◆ **What you need to do**
Retype the whole listing, please, keeping every line exact and dropping the pictures.

---

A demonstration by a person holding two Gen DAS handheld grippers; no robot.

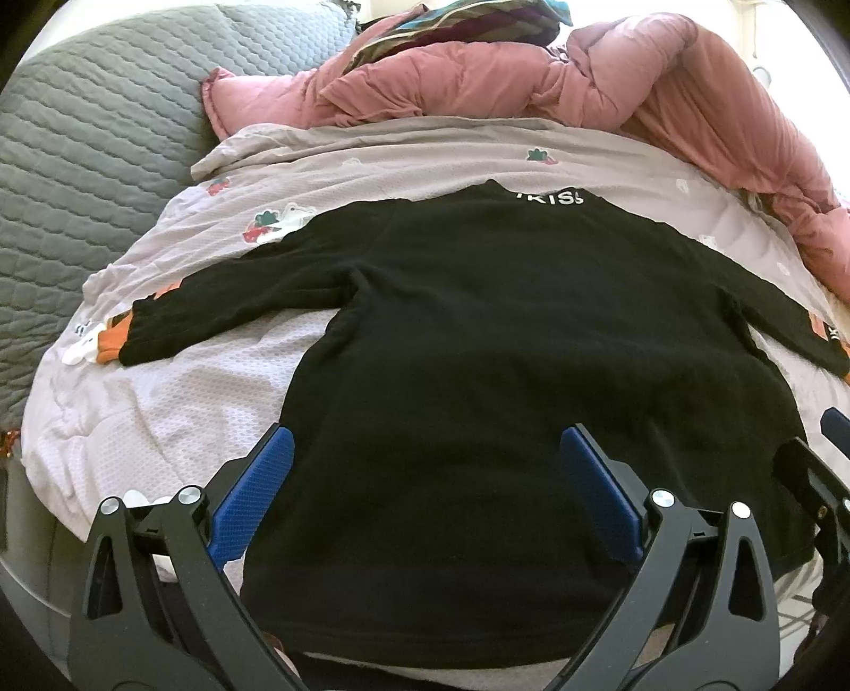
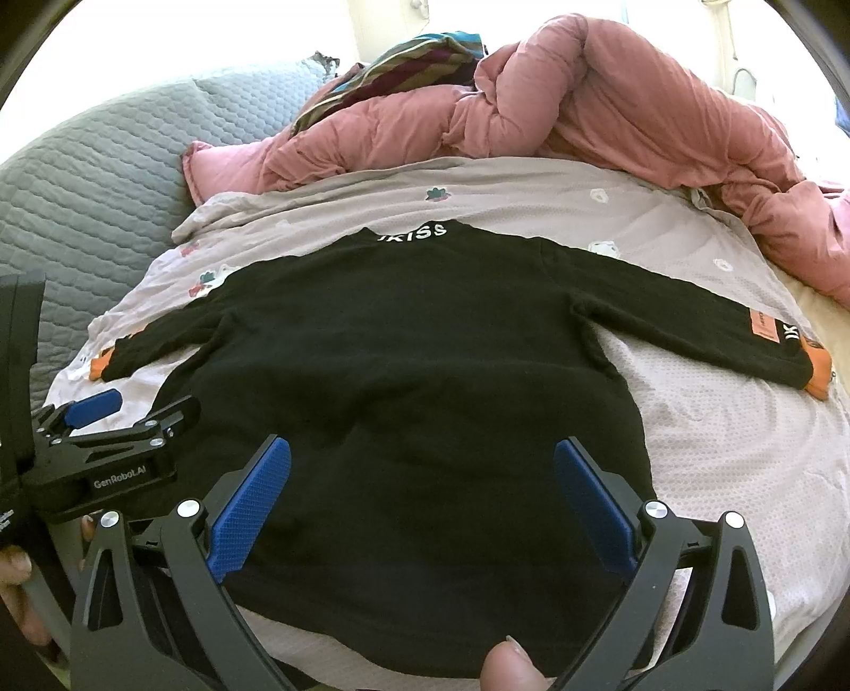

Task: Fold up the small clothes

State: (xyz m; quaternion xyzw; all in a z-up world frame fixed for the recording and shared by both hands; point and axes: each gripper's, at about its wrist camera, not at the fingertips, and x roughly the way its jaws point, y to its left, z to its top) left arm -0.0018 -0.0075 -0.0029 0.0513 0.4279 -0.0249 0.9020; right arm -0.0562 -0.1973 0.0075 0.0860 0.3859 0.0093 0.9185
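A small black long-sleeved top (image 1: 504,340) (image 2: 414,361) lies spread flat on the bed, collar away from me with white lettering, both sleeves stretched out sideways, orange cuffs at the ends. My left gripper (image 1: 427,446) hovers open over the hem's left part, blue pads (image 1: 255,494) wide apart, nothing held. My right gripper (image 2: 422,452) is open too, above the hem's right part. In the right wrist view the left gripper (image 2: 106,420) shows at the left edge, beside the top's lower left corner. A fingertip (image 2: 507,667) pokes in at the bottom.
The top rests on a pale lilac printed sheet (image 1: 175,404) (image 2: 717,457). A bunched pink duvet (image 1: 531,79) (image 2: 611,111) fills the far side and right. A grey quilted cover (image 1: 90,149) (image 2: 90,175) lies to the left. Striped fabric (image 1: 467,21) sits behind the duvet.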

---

◆ **Finished task**
A demonstration by a person holding two Gen DAS handheld grippers; no robot.


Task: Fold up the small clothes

State: (xyz m; quaternion xyzw; all in a z-up world frame fixed for the recording and shared by both hands; point and axes: each gripper's, at about its wrist camera, not at the fingertips, and x roughly the way its jaws point, y to its left, z to its top) left arm -0.0018 -0.0075 -0.0029 0.0513 0.4279 -0.0249 0.9020; right arm -0.0562 -0.1973 0.0075 0.0860 0.3859 0.0093 0.9185
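A small black long-sleeved top (image 1: 504,340) (image 2: 414,361) lies spread flat on the bed, collar away from me with white lettering, both sleeves stretched out sideways, orange cuffs at the ends. My left gripper (image 1: 427,446) hovers open over the hem's left part, blue pads (image 1: 255,494) wide apart, nothing held. My right gripper (image 2: 422,452) is open too, above the hem's right part. In the right wrist view the left gripper (image 2: 106,420) shows at the left edge, beside the top's lower left corner. A fingertip (image 2: 507,667) pokes in at the bottom.
The top rests on a pale lilac printed sheet (image 1: 175,404) (image 2: 717,457). A bunched pink duvet (image 1: 531,79) (image 2: 611,111) fills the far side and right. A grey quilted cover (image 1: 90,149) (image 2: 90,175) lies to the left. Striped fabric (image 1: 467,21) sits behind the duvet.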

Nothing else belongs in the output.